Instructions for the task: Each line of the data below from the one holding "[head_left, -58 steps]" to the one holding "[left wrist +", inclusive, is to be reproduced exactly; no other line belongs in the answer.

Exercise data:
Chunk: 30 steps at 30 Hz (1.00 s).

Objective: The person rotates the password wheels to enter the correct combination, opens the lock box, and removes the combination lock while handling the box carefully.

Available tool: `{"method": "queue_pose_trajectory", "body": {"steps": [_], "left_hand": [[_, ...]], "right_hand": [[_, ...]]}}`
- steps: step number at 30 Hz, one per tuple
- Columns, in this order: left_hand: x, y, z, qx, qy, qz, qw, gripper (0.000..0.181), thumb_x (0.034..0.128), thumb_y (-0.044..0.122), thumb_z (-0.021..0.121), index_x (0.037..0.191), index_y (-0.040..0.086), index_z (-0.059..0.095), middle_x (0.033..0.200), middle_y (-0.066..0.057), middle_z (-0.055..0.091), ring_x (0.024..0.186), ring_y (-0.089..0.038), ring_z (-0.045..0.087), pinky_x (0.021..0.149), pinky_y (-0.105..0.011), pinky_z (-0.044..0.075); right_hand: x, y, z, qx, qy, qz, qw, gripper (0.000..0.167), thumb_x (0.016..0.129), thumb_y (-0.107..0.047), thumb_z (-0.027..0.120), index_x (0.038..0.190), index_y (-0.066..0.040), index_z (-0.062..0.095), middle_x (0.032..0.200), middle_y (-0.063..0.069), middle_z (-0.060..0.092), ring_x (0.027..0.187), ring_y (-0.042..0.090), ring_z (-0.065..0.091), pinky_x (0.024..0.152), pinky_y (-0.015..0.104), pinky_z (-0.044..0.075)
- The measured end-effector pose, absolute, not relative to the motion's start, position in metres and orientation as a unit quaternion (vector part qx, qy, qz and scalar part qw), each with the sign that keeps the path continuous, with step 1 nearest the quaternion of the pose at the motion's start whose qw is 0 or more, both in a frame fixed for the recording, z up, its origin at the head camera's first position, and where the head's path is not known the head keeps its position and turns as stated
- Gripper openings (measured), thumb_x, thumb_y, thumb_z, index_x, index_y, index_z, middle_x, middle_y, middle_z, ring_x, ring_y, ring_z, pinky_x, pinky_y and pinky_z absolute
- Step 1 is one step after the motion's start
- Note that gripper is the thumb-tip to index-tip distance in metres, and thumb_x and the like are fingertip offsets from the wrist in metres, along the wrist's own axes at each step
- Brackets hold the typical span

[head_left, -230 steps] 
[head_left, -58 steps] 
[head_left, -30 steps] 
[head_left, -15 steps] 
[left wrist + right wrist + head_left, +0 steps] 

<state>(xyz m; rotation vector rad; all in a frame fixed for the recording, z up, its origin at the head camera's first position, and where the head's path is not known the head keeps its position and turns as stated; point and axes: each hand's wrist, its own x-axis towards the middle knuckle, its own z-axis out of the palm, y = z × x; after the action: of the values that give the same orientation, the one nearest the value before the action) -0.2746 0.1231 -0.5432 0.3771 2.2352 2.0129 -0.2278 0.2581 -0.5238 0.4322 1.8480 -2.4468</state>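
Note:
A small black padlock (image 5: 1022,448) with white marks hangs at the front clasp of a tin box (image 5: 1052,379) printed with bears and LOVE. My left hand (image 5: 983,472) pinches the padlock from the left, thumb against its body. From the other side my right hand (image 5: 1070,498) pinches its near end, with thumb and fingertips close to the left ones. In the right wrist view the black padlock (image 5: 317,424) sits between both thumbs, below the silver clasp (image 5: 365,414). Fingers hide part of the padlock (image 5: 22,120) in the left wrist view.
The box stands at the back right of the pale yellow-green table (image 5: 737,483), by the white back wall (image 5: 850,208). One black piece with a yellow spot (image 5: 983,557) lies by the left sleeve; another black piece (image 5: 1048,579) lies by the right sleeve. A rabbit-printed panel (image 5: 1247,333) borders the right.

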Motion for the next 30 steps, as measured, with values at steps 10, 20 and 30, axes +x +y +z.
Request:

Task response:
[head_left, -58 steps] 
[head_left, -30 steps] 
[head_left, -15 steps] 
[left wrist + right wrist + head_left, +0 steps] 

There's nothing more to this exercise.